Aryaman Arora ยป Recruiting
I'm Aryaman, a third-year Ph.D. student at Stanford University, and a part-time researcher at Transluce. I am looking for students who want to work on interpretability for language models! I'm most interested in coming up with new applications of interpretability to the entire LM training stack, towards the goal of improving models via better understanding.
You might be a good fit for this if you are:
- excited about interpretability (regardless of prior experience in the area, or research in general!)

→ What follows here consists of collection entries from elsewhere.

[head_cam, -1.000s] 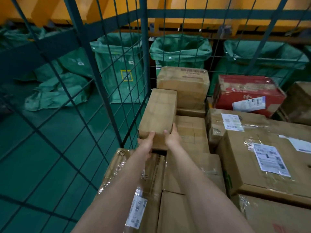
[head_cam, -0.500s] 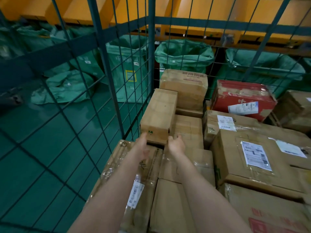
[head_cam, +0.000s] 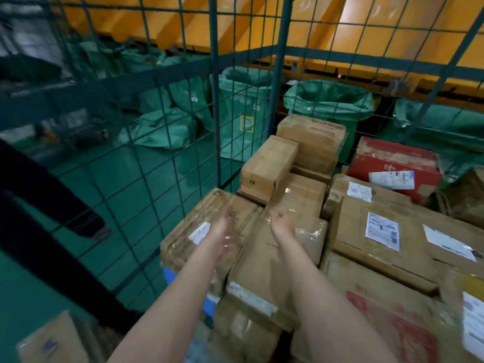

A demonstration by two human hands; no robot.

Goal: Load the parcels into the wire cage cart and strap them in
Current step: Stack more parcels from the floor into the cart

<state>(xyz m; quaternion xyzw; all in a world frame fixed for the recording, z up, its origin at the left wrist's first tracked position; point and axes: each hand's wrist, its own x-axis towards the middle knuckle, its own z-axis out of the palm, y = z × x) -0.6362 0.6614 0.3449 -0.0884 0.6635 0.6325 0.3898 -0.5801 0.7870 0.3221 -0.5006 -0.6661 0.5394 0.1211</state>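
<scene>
The green wire cage wall (head_cam: 215,106) stands just left of the long plain brown cardboard parcel (head_cam: 269,166), which lies atop stacked cartons (head_cam: 351,231). Short of it hover the blurred left hand (head_cam: 225,231) and right hand (head_cam: 282,224), fingers loose, gripping nothing.

Wire cage cart (head_cam: 214,113): metal bars, green paint, matt. Small box (head_cam: 269,166) on top of the stack in front of me: plain brown cardboard, matt, dry-looking. Film-wrapped parcel (head_cam: 199,213) nearest me: cardboard under clear tape, glossy, wrinkled, catching light. Red box (head_cam: 392,158): printed card, scuffed pale at the edges. Shipping label (head_cam: 382,231): white paper, smooth. Sacks (head_cam: 327,106) beyond the mesh: green woven plastic, faint sheen, crumpled. Floor (head_cam: 125,200): green coating, smooth, shiny enough that I see reflections.
</scene>
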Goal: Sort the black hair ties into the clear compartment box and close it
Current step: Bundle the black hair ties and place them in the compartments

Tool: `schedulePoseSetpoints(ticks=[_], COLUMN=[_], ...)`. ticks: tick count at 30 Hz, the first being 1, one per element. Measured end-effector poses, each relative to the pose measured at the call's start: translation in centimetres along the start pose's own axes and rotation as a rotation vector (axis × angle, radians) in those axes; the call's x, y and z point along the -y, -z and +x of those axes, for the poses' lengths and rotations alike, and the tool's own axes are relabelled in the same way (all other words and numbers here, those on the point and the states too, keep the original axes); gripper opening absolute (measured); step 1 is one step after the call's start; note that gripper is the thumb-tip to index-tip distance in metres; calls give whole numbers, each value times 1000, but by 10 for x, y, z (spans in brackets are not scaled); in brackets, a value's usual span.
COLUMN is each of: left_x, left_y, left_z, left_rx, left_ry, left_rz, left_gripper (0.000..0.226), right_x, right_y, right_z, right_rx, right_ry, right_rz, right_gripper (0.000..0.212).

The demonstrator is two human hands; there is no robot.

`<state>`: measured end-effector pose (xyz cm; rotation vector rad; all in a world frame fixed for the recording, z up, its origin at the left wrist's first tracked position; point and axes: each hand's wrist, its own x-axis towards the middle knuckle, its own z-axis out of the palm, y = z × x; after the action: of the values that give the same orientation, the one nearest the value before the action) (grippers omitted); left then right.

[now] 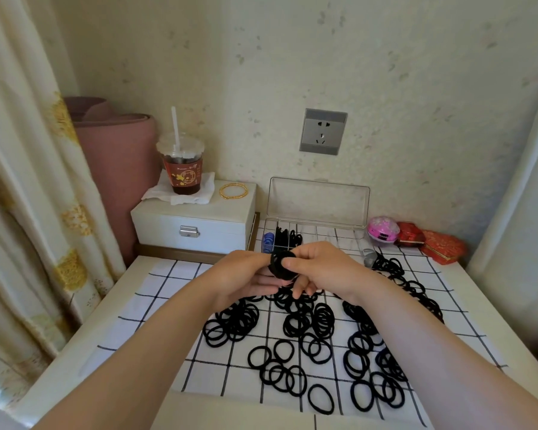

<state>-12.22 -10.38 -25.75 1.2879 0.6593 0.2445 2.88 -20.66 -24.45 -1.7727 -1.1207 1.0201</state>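
Observation:
Many loose black hair ties lie scattered over a white cloth with a black grid. Both hands meet above the cloth's far edge and pinch one stacked bundle of black hair ties. My left hand holds the bundle from the left, my right hand from the right with its thumb on top. Behind them stands the clear compartment box, its lid upright against the wall. Some black ties and a blue one sit in its left compartments.
A white jewellery box at the back left carries an iced drink with a straw and gold bangles. A pink ball and red pouches lie at the back right. A curtain hangs along the left.

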Motion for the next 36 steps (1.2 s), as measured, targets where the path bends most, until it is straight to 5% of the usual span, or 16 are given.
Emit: schedulePoseSetpoints(ticks=[12, 18, 24, 31, 36], left_x=[6, 3, 3, -2, 5], left_y=[9, 11, 10, 19, 23], left_z=[4, 0, -1, -5, -2], left_rx=[29, 130, -148, -330, -431], left_ry=[-14, 19, -67, -134, -120], left_rz=[58, 66, 219, 105, 301], left_gripper=[28, 30, 31, 13, 5], right_x=[2, 0, 0, 5, 7], right_y=[1, 5, 0, -1, 2], right_z=[-3, -5, -2, -1, -2], right_rx=[-100, 131, -18, -94, -73], right_ry=[-175, -143, -116, -167, -118], right_rz=[85, 250, 275, 419, 444], right_gripper=[33, 26, 11, 25, 35])
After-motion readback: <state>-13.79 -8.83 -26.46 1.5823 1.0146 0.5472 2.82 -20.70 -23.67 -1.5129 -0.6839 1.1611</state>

- have at least a little bit of background in:
- PyTorch / other deep learning frameworks / software development
- math for deep learning (linear algebra / probability / calculus)
- linguistics
Logistics. We will meet at least once a week to discuss the project. I prefer in-person, but am willing to advise remote students as well. I will be responsible for getting you compute for the project. I won't be able to compensate you, but (for Stanford students) I will see if RAship or course credits are possible if you do well.
Expected outcome. A publication in a top-tier AI/NLP conference (e.g. NeurIPS / ACL / ICML / ICLR).
Working style. I currently prefer students who have high agency who can work on low-level implementation independently.
In the past, I've done more collaborative work with students but that usually requires far more time from me than I have this quarter; I'd instead like to take on many students!
How to apply
You have two tasks:
- Create a small Jupyter notebook (less than 10 code cells, ideally) that reproduces a single experiment or result from an existing interpretability paper.
For inspiration, check out my
pyvene
tutorial replicating causal tracing from ROME, Zhengxuan Wu's quiz on memorisation subspaces, nnsight
mini-replications of papers. Also, feel free to use a small language model like gpt2
for this, if you don't have GPUs. Feel free to use LM assistance to write the code, I'm more interested in what you picked to investigate; negative results are okay.
- Submit your notebook along with some info about yourself here.
Project ideas
This is a sample of immediate ideas I have in mind, but I'm open to novel ideas or even just exploring a general direction for a bit to find interesting problems.
- I recently did some work on how different architectures perform associative recall. We can (a) come up with more variants of AR to study, informed by formal language theory; or (b) analyse the feature geometry of AR across architectures, particularly to see if non-linear representations are involved in some way.
- Thinking Machines released a nice blogpost analysing LoRA. Let's repeat these experiments with ReFT, particularly on thinking tasks, and come up with ideas to improve long-form coherency when intervening on representations.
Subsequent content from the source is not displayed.